After learning this September that it would not be receiving a $500,000 rural dividend grant from the provincial government, the West Boundary Community Services Co-op is now pitching itself to Boundary stakeholders and investors to get a “food hub” built next to Riverside Centre in Rock Creek.

“We now have to think about this differently and how we can pull this off,” the co-op’s executive director Sandy Mark said to the Grand Forks and Boundary Regional Agricultural Society last Thursday.

In short, said the co-op’s executive director, a food hub “is a place where new products are developed,” scaled, and supported before being brought to market. Though, the project’s primary function is meant to be as a cut-and-wrap facility to allow local abattoir Magnum Meats the space to expand to the demand that they’re experiencing. According to the Regional District of Kootenay Boundary’s Boundary Area Food and Agriculture Plan, developed in 2018, a high priority cited in the Boundary was to “seek grant and community investment opportunities to find investment and ownership solutions to the regional need for additional meat processing.”

The B.C. government has also been prioritizing food hubs more generally, and the boundary co-op was nearly accepted in, said RDKB Area E director Vicki Gee. The co-op’s proposal initially qualified for the province’s program, which offers financial support to get the project off the ground. However, the provincial program requires matched money from the community, and that disappeared with the rural dividend grant cancellations this year.

“Recognizing that the Boundary used to feed lots of people, wouldn’t it be nice if we could get anywhere close back to that again?” said Marks.

The province defines a food hub as “a centralized shared-use food and beverage processing facility that provides business owners with affordable access to production facilities, specialized equipment, new technology, research and development, expertise and services,” and Mark said that the co-op is trying to bring many of those resources into the West Boundary project.

A food technologist is just one idea, Mark said. Technologists can advise upstarts on how to scale up their recipes to meet demand and keep taste and texture. The provision of a food safety lab, separate from the meat facility, was another key aspect that piqued the interest of many in attendance at the agricultural society’s meeting on Thursday. Mark said that she’s already arranged for equipment for a food safety lab for the co-op, which could evaluate and test food based on standards set out by the International Organization for Standardization (ISO), an organization that is recognized by the Standards Council of Canada.

Mark is hoping to have a lab established in the Boundary in early 2020.

Attendees at last Thursday’s meeting also expressed interest in having canning and drying facilities for other crops, but Mark said that those sorts of options aren’t in play right now.

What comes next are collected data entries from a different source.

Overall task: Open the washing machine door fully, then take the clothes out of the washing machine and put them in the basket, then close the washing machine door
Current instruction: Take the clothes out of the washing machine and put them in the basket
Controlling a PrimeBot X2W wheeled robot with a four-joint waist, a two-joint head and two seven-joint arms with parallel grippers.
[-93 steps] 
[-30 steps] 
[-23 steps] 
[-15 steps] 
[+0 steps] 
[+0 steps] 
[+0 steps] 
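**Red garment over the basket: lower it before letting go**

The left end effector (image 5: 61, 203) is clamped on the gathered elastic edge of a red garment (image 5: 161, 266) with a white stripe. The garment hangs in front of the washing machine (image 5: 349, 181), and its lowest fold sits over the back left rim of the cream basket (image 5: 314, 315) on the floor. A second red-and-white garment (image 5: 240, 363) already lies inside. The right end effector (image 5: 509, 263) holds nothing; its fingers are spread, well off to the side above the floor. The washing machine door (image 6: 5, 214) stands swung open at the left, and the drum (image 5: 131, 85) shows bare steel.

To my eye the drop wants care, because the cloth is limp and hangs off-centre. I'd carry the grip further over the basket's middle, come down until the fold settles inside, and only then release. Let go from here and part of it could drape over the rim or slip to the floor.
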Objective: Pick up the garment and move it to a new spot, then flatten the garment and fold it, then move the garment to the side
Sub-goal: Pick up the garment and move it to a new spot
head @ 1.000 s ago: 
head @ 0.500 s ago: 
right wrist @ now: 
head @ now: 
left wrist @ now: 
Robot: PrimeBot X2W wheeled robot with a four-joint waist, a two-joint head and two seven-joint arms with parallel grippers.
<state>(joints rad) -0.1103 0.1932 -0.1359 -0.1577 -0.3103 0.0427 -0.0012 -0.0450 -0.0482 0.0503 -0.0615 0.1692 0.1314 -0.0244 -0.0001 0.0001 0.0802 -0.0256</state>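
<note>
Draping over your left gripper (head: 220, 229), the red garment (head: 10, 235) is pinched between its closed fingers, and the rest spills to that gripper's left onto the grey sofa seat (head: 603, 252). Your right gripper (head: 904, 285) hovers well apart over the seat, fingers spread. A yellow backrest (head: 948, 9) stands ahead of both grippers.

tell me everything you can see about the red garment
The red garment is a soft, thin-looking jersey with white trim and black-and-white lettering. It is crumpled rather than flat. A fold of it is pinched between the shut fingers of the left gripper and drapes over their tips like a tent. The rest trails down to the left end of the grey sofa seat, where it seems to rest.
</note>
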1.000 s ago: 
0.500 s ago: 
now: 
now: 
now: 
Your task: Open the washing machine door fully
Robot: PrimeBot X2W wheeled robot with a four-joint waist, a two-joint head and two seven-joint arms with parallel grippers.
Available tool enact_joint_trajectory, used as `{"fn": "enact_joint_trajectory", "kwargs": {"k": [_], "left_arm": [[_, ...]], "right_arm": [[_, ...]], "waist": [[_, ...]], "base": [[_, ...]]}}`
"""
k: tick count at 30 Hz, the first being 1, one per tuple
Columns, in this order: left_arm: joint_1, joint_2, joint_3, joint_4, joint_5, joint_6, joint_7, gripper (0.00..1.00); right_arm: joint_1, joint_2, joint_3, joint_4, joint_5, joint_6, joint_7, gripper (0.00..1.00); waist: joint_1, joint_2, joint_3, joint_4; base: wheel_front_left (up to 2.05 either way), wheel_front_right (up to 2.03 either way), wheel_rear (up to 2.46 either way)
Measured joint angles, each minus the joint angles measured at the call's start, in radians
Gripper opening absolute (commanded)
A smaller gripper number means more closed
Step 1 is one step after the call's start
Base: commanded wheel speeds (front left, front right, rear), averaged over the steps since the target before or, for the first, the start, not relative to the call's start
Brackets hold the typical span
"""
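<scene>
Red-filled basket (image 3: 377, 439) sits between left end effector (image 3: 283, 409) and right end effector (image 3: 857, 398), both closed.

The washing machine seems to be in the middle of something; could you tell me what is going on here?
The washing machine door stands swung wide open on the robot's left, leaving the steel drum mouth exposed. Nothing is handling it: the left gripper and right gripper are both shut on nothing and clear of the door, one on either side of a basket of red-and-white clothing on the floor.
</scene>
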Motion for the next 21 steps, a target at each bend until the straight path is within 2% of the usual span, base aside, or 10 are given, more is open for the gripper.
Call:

“That would be just lovely to have,” Mark said, “but I think if we started to scale up whomever we can scale up, […] it’s a question of moving forward overtime because that would really make a huge difference.”

Mark said that the facility in Rock Creek, once money is secured, will survey meat farmers to see what sorts of products they would like to produce, beyond simple cuts.

Until then, she said, “part of it is just sort of running on hope, but the other part is running on the feedback that we got on our food hub plan from the ministry.”